* [WHAT YOU WILL DO] Reproduce the section of the listing that begins at the line containing "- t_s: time" and finishes at the line containing "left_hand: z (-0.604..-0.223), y". Include both end lines and nothing beyond them.

* [RAW DATA]

|---|

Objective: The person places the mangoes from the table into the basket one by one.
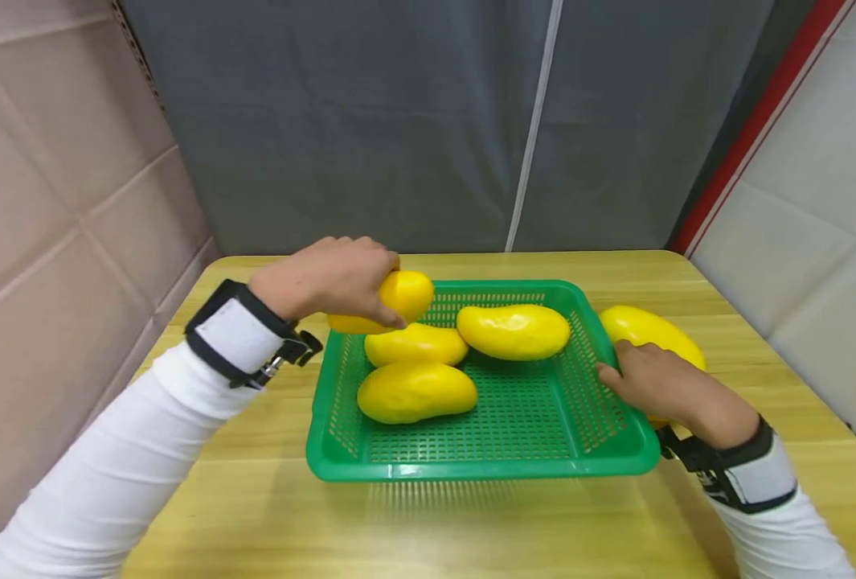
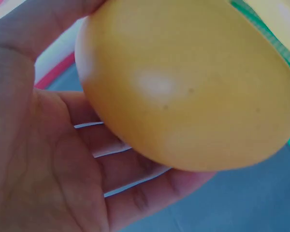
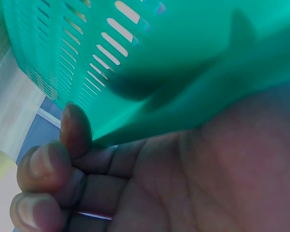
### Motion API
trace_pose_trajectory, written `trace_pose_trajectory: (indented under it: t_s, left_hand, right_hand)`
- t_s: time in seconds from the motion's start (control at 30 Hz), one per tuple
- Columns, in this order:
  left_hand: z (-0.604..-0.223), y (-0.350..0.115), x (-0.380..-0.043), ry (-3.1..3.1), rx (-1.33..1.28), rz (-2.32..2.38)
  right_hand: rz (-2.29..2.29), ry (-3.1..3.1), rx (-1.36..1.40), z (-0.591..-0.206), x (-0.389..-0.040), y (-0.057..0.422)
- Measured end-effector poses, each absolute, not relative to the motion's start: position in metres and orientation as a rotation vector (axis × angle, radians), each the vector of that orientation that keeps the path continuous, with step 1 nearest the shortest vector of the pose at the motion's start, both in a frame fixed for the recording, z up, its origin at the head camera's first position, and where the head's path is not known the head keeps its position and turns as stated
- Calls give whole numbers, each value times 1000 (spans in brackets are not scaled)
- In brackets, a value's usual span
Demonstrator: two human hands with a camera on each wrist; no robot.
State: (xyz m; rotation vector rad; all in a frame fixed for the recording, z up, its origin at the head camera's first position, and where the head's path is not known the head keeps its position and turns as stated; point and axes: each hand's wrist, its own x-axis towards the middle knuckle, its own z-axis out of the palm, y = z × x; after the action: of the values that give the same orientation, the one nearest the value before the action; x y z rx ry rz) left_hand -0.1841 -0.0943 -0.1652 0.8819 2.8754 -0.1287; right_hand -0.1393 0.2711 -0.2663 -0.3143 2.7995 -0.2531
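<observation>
My left hand grips a yellow mango above the far left corner of a green plastic basket. In the left wrist view the smooth mango lies between thumb and fingers. Another patch of yellow shows just below that hand at the basket's left rim. Inside the basket lie three mangoes: two at the left, one behind the other, and one at the back right. My right hand holds the basket's right rim, with its fingers curled at the outer side.
Another mango lies on the wooden table outside the basket, partly behind the right hand. A bit of yellow shows under that hand. A grey curtain stands behind the table, with pale walls at both sides.
</observation>
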Motion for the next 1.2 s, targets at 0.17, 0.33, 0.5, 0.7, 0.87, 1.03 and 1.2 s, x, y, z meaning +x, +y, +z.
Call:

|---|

* [WRITTEN SOLUTION]
- t_s: time in seconds from the motion's start (control at 30 Hz), one per tuple
- Columns, in this order:
  left_hand: z (-0.604..-0.223), y (-0.350..0.115), x (-0.380..-0.043), ry (-3.1..3.1), rx (-1.33..1.28), rz (-2.32..2.38)

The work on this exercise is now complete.